It can seem that digital advertising is a giant "X marks the spot" for fraudsters: where the money is, the fraud will follow. According to the IAB UK, GBP2.3 billion was spent on display ads in H1 2018. Considering that fraud hovers around the 1% mark even when protection is put in place, we can estimate at least GBP23 million of that UK spend was potentially intercepted by fraudsters.
With high levels of spending and loss, it’s understandable that the industry is eager to flag any potentially fraudulent occurrences. But in reality, this enthusiastic approach can make it hard to pin down genuine cases of fraud.
To effectively defend against fraud, it’s time to answer a crucial question: where do we draw the line — and how can we better tell friend from foe?
Fraudsters of disguise
Ad fraud is complex. As the industry develops advanced technologies to detect hazardous activity, fraudsters continue to learn how to better replicate user behaviour. So it’s no surprise that advertisers, agencies, and tech partners, frustrated by the difficulty of fraud identification, are increasingly inclined toward knee-jerk blocking.
Attempts to tackle the issue have made progress, particularly the Trustworthy Accountability Group’s (TAG) Certified Against Fraud initiative. The guidelines strongly recommend that publishers adopt the ads.txt specification and independent validation requirements. This increases transparency and the ability to reduce ad fraud.
In fact, when all components within the ad-purchasing cycle are TAG compliant, invalid traffic (IVT) rates for display are 94% lower than the industry average.

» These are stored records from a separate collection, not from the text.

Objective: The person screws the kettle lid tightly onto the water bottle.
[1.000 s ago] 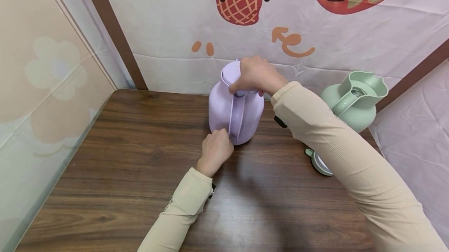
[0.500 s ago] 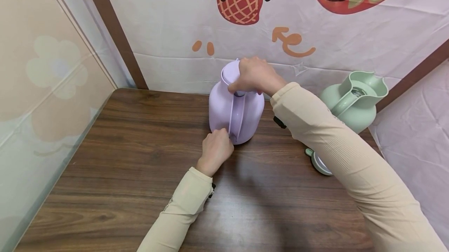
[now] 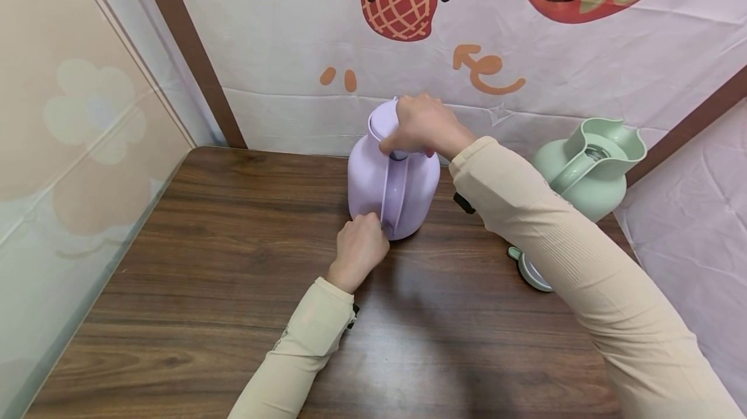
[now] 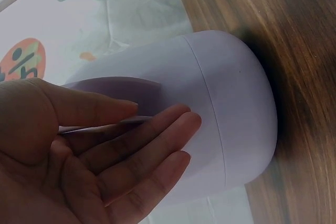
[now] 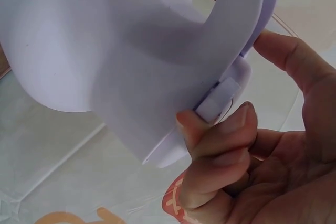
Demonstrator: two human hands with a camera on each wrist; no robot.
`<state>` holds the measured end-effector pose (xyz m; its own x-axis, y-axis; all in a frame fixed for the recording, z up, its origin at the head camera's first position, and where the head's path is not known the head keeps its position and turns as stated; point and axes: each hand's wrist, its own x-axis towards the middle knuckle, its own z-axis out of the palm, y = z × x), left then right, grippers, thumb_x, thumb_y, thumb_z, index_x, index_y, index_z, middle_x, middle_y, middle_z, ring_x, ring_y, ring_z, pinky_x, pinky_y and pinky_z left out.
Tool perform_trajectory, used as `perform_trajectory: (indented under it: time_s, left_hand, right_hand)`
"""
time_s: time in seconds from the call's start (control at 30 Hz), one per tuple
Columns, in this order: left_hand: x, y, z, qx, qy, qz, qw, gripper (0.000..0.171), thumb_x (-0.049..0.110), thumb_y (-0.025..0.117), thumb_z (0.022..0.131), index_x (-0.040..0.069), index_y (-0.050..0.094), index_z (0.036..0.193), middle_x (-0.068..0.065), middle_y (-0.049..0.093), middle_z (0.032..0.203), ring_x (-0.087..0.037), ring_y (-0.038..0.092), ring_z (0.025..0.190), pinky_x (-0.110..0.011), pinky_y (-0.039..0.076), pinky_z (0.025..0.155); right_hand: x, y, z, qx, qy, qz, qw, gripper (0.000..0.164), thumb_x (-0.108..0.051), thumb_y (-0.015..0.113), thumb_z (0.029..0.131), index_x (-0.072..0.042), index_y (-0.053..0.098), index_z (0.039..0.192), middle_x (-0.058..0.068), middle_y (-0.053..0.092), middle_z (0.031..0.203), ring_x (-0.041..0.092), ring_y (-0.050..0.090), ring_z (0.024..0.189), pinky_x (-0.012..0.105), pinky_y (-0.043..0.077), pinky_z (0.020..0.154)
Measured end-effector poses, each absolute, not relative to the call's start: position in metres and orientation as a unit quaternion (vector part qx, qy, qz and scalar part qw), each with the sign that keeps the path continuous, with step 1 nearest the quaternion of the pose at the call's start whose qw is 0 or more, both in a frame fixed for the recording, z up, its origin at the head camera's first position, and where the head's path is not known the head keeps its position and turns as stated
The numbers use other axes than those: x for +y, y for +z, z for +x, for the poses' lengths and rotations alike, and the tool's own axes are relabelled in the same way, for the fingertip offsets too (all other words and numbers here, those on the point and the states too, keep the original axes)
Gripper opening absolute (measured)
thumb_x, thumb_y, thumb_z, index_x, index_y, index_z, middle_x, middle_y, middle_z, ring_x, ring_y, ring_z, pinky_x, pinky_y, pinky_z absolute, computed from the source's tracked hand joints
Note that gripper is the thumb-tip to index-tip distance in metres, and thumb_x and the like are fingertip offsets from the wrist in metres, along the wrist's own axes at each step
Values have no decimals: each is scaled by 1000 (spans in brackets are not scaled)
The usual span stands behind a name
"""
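Note:
A lilac thermos jug (image 3: 363,179) stands upright on the wooden table, its handle (image 3: 395,195) facing me. My right hand (image 3: 423,124) grips the jug's top at the lid (image 3: 383,119). In the right wrist view, its fingers curl at the lid's edge beside a small pale tab (image 5: 218,100), and the thumb lies against the top of the handle. Low on the jug, my left hand (image 3: 360,250) holds the lower handle. The left wrist view has thumb and forefinger on either side of the handle, the other fingers extended beside the jug body (image 4: 241,114).
A green jug (image 3: 598,195) with a wavy, lidless mouth stands at the back right, partly behind my right sleeve. In front of it, a round green lid (image 3: 531,273) with a tab lies on the table (image 3: 233,276). A printed cloth wall (image 3: 280,120) rises behind the table.

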<state>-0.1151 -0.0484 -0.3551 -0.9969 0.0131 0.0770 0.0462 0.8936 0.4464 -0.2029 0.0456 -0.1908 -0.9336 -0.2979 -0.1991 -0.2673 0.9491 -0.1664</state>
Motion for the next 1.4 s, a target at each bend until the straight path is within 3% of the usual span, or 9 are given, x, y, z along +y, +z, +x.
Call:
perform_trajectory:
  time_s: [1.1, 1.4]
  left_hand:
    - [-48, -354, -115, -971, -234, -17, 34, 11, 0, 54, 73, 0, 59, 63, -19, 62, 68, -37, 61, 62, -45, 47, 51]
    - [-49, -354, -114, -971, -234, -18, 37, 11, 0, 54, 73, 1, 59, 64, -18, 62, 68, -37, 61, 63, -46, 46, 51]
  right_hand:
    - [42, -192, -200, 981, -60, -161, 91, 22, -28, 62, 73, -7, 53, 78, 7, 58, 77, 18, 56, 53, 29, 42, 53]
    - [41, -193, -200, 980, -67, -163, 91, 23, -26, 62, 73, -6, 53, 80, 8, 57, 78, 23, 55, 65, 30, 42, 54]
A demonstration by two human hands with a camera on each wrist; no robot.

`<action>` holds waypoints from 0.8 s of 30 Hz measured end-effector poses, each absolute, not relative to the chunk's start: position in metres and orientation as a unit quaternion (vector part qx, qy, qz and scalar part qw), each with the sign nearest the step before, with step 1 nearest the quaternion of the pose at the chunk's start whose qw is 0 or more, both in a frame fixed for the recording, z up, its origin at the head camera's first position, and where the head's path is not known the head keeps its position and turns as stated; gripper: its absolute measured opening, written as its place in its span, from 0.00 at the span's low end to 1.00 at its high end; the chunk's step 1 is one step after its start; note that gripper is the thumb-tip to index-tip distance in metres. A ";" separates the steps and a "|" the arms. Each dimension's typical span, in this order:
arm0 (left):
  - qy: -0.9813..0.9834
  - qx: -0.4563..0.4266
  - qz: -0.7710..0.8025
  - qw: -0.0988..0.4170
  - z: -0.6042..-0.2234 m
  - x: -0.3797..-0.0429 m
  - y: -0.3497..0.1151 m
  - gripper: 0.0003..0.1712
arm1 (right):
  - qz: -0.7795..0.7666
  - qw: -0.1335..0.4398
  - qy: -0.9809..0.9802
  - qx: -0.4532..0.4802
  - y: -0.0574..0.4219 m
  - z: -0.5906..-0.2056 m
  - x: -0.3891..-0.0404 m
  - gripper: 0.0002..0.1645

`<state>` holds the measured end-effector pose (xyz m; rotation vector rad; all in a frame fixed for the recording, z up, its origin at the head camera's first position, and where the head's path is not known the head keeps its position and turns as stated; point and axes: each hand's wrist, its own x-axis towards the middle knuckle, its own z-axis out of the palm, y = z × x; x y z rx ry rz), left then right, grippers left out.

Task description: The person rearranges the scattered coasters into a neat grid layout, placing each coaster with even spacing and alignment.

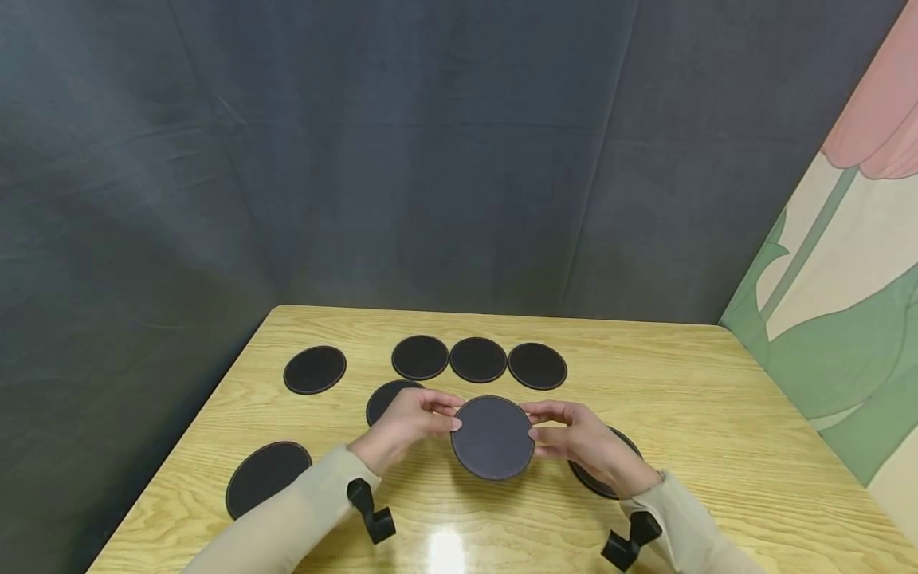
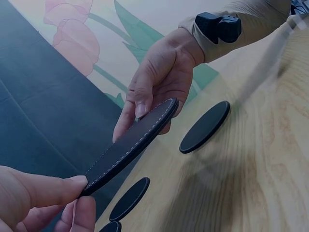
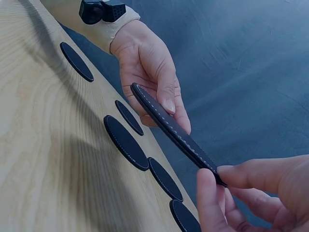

While positive, such programmes don’t resolve the challenge of establishing whether entities are reputable or not, or prevent the continued growth of ad fraud operations: now large enough to gain the FBI’s attention.
What is needed is a greater understanding of how best to measure ad fraud across multiple media platforms so that resources can be directed to address the real problem.
Knowledge is the best defence
Stage one of improving ad fraud protection is defining where current methods fall short. Take blacklisting. On the surface, this seems like an efficient approach: sites with fraudulent history are added to a list of no-go areas, and advertisers stay safe through avoidance. But it has limitations. Not only are lists updated infrequently — for example, rogue publishers can reappear under a new URL — but they also restrict scale.
Even premium sites can fall victim to ad fraud, and removing them as a supply channel can mean cutting off valuable inventory, as well as impact funding for quality content. Moreover, blacklists don’t actually determine whether ad fraud is present: they only show sites it has affected in the past.
Stage two is recognising which techniques should be applied. At a basic level there is robust vetting — checking that trading partners have the TAG or media ratings council (MRC) anti-fraud seal of approval — and adjusting key performance indicators (KPIs) to minimise risk.
For example, replacing metrics that are easy to fake, such as high clicks at low cost, for KPIs linked to specific business goals, including sales and possibly other types of conversions.
At a more advanced level, buyers and sellers must implement granular measurement that enables them to quickly isolate and prevent ad fraud by covering three core analytical pillars.
1. Behaviour and network analysis: Using AI/ML techniques for pattern analysis to find the differences between human and bot activity, and thus pinpoint signs of ad fraud. Detection models powered by this insight can then measure impressions against varied criteria such as delivery channel and source, typical user activity patterns, page interaction, and traffic location.
2. Environment verification: This is about mapping out the attributes of browsers, devices, and web pages to discover what lies beneath. With respect to bots this includes unique characteristics specific to browsers and devices. When inspecting web pages and the ad-serving chain, it may cover the hallmarks of domain spoofing or hidden ads. Both require varied investigation methods, such as "honeypots" used to trick bots into giving themselves away, or watching for inconsistent viewability measurements.
3. Malware and targeted reconnaissance: Working with cyber security experts to uncover the details of how the ecosystem is being exploited by fraudsters. This involves taking malware apart to see how it works, assessing invalid traffic, or collaborating with white hat hackers.
As fraudsters become more adept at hiding their true identity, accurately evaluating the legitimacy of impressions can feel like a near impossible task. But industry players must resist the temptation to aim for blanket protection by arbitrarily blocking sites, because in this way they risk jeopardizing scale, missing valuable opportunities to reach customers.
Successfully preventing ad fraud starts with an appreciation of the true scale of the issue, and is critical to obtaining that is in-depth measurement.
Only with proactive and comprehensive analysis can marketers, agencies, and tech partners spot and stop genuine hazards -- and ensure ad spend flows towards ads that are served by real publishers that reach real people.